The Co.Labs and Target Retail Accelerator challenged entrants to design and build an app that would extend the Target customer experience into new areas, leveraging mobile software—native or web-based—to produce new and pro-social effects in their community, family, school, or social network. Our celebrity judges have selected their finalists, who each received $10,000 seed money and a Target mentor for the next stage—competing for a $75,000 buyout grand prize. Here we're breaking down each of the finalists: The goal of their apps, the use cases, the clever twists, the potential roadblocks, and (of course) the reasons they advanced to the next round. Keep your fingers crossed for the entrants, who get judged this week; we'll announce the grand prize winner on June 27th.
Why would Target shoppers want Divvy? This social social shopping list is attacking a nuanced problem: How to make group shopping with an app easier than without one. Real-life obstacles to group shopping—such as splitting the bill, getting a copy of the receipt, transaction history, earning rewards points, and so on—those are the territory of this beautifully designed app. Furthermore, it solves what we will call the "Mint problem," which refers to the necessity to manually track items you buy inside personal finance apps like Mint, which only receive basic information about your purchase (outlet and price) from the credit card processor, making categorizing purchases an excercise in data entry. Team Pilot is comprised of James Skidmore, Chris Kief, Christopher Reardon, Eric Kopicki, Steve White, Juuso Myllyrinne, and Charlton Roberts.
Divvy's reason for being is to remove all the minor inconveniences and/or deal-breakers from group shopping. The goal here is humble enough: Make group shopping practical and rewarding enough that people will actually do it. The upshot is obvious: Less trips to the store, less time wasted shopping, and a more transparent budget/expenditure situation for your family, group, or team. Secondarily, Divvy makes sure that users don't lose out on any of the perks of shopping solo. They still get their receipt, they still can connect their purchase history to a Mint account, they can still accrue rewards points on purchases, and they can still have easy access to repurchasing items quickly, as they would on their own discrete Target.com account.
One of the beauties of this app is the flexibilty. Group buying is organized smartly around shopping lists, not permanent user groups, making it easy to make ad-hoc groups and generally be more dynamic about the use cases. One use case: A family is out and about doing their daily activities, and one family member decides to take a trip to Target. He or she can add family members to the shopping list, allowing them to contribute items; just as easily, the user could add a friend or neighbor, without having to permanently add them to any kind of closed user group. The family member taking the trip to Target collects and buys the items, and the other family members or neighbors can settle up in-app, right away, along with reciving a copy of the itemized receipt and appropriately distributed rewards points.
Divvy was one of the best developed concepts we received, and one notable twist was a well-placed invitation system which uses email as a call to action to download the app and participate in shopping lists. Few if any of the other apps had such a well-considered distribution strategy. Other impressive features include the use of QR codes, which the app uses for returns and discounts, as well as small visual details, like the perforated edges along the perimeter of the table cells in certain list views.

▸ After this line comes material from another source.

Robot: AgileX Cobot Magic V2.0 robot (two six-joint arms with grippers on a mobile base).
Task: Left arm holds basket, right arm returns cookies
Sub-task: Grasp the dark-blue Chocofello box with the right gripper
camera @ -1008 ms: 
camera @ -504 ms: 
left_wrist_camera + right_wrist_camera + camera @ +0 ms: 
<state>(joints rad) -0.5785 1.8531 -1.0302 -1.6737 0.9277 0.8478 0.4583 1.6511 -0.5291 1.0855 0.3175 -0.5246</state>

While we received a variety of shopping-list app proposals, this one was the best implementation, according to our judges. Several of them suggested there is even more potential here for features than the team included, which alludes to the fact that this team knows how to build an MVP without getting carried away with excessive features (even though options abound). Their mockups and their team roster show they can apparently execute well on their designs. Another nice feature of their entry: clear descriptions of functionality and features. "A Divvy member is a friend that has accepted your invitation to join your Divvy [shopping] list," the opening slide of their walkthrough declares. That's the kind of clarity you need when presenting a new concept to users, and we hope it comes through in the final app.
Some judges were skeptical that, despite the clearly well-designed and well-considered execution here, that in real life this app just wouldn't hold up to everyday use. People are already fairly set in their ways, and it just may be that a paper list or ad-hoc text message exchange can take care of this problem for all but the most avid Target shoppers.